Only the lines holding "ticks" are wanted; find them in the listing and return each one.
┏━━
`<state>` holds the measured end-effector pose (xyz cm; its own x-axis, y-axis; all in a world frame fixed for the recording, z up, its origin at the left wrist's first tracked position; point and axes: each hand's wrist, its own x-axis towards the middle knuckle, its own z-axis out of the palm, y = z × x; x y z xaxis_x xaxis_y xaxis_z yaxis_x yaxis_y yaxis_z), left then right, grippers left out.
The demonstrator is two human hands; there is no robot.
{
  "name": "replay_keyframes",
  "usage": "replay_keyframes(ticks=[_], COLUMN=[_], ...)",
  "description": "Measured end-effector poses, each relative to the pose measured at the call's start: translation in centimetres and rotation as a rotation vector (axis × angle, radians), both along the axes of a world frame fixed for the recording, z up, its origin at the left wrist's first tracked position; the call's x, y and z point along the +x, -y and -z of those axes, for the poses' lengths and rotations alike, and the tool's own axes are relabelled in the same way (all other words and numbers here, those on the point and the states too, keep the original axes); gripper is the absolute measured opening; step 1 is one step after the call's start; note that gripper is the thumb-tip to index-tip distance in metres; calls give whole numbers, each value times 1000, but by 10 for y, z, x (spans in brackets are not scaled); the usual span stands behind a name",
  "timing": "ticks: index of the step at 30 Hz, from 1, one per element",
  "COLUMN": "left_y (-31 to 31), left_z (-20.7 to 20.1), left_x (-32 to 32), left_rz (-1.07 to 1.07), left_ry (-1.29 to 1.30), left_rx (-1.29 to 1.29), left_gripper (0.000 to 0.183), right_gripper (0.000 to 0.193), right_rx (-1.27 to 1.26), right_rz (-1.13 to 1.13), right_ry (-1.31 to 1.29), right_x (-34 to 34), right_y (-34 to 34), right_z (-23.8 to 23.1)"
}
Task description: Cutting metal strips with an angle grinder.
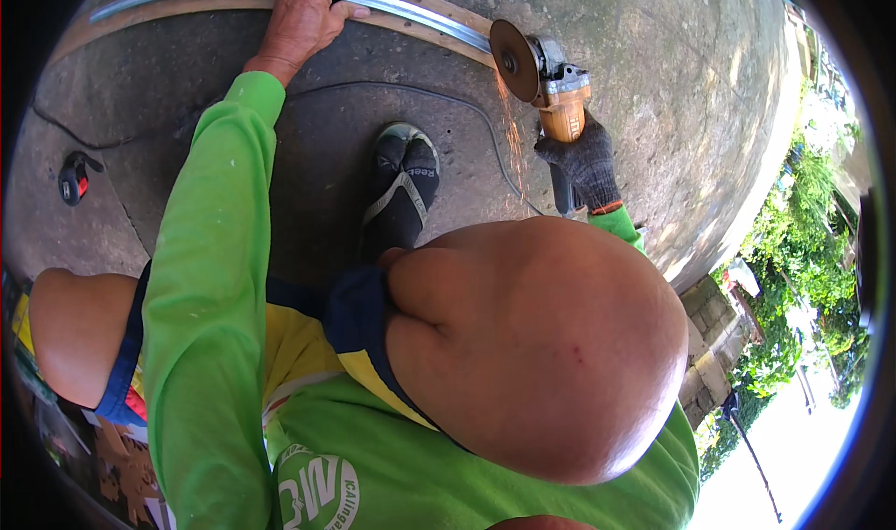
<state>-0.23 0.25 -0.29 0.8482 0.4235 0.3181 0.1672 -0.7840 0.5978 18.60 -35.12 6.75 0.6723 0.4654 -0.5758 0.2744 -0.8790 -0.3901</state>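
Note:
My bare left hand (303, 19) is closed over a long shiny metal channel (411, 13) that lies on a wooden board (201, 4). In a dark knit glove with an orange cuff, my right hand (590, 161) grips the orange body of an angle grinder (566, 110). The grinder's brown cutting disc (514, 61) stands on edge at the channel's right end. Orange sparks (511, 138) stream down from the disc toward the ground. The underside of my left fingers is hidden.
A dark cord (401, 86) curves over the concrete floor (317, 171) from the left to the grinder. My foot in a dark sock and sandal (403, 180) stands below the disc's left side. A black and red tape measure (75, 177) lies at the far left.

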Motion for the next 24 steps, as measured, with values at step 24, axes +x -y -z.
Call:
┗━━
- _RESPONSE TO THIS EXERCISE_:
  "usage": "replay_keyframes(ticks=[_], COLUMN=[_], ...)",
  "timing": "ticks: index of the step at 30 Hz, from 1, one per element",

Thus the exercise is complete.